Les examens complémentaires
Larthroscopie
. les voies de base ont été : antéro-externe (192), antéro-interne (180) et postéro-externe basse (122) ou haute (99).
. 93 chondropathies du condyle externe
. 90 chondropathies de la trochlée
. 112 chondropathies de la cupule radiale
. 82 corps étrangers.
. arthrolyse 47
. ablation de corps étrangers 82
. résection de bride 46
. gestes cartilagineux 9
. résection tête radiale 6
Soit 229 gestes pour 168 coudes
. les pathologies synoviales 44 fois (22%)
chondromatose primitive 18 fois
synovite inflammatoire 20 fois
synovite infectieuse 3 fois
autres 3 fois
. les raideurs 26 cas (13%)
. les pathologies dégénératives primitives ou secondaires 36 fois soit 18 %
. 29 pathologies diverses (extra-articulaires, np, etc...)
Les complications ont concerné 12 patients soit 6%:
.3 atteintes nerveuses (2 radial, 1 cubital), sensitives partielles et complétement régressives
.9 algodystrophies, essentiellement survenues dans des coudes post-traumatiques ou aprés des gestes arthroscopiques complexes.
Les résultats
Le recul moyen est de 22 mois ( de 2 mois à 13 ans)
L'activité profesionnelle est restée inchangée et non perturbée dans 87% des cas. Il en a été de même pour les activités sportives.
Les symptômes sont peu nombreux :
. les douleurs sont absentes ou rares dans 91% des cas,
. les blocages sont présents dans 12% des cas mais le plus souvent rares,
. l'épanchement est exceptionnel.
L'évolution des mobilités a été favorable grâce à l'arthrolyse :
. les déficits de plus de 10° de flexion ou d'extension ont été le plus souvent améliorés (73%),
. pour la prono supination, l'amélioration a été obtenue 4 fois sur 5
L'aspect radiologique est resté normal ou inchangé dans 95% des cas.
De façon globale :
. Il y a 3/4 de bons ou trés bons résultats, 10% de moyens et 5% de mauvais.
. La principale cause d'insuffisance de résultat a été la douleur.
. Les corps étrangers et l'ostéochondrite représentent les pathologies les plus favorables (92% de bons ou très bons résultats).

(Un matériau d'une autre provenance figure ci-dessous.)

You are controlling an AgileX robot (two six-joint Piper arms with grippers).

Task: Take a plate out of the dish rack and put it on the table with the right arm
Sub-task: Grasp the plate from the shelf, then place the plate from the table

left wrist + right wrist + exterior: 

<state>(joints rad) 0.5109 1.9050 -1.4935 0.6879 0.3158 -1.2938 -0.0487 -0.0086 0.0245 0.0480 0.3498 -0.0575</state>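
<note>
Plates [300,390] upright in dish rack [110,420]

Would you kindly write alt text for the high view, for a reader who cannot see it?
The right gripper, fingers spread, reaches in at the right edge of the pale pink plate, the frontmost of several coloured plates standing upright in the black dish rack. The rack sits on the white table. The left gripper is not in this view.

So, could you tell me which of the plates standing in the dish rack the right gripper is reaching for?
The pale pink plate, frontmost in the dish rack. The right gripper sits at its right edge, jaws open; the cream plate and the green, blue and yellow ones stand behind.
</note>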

. Par contre, les arthroses, les coudes post-traumatiques et les raideurs donnent plus souvent un résultat imparfait (2/3 des moyens et mauvais résultats).
CONCLUSION
L'arthroscopie a donc une place indiscutable dans le diagnostic mais surtout dans le traitement de certaines pathologies du coude. C'est une technique qui exige beaucoup de rigueur afin d'éviter les complications nerveuses et de permettre de traiter l'essentiel des lésions intra articulaires.
C'est bien sûr l'ablation des corps étrangers qui est l'indication la plus ancienne, la plus fréquente et la plus récompensée. Mais la synovectomie et l'arthrolyse, d'introduction plus récente, semblent intéressantes et méritent d'être connues et développées.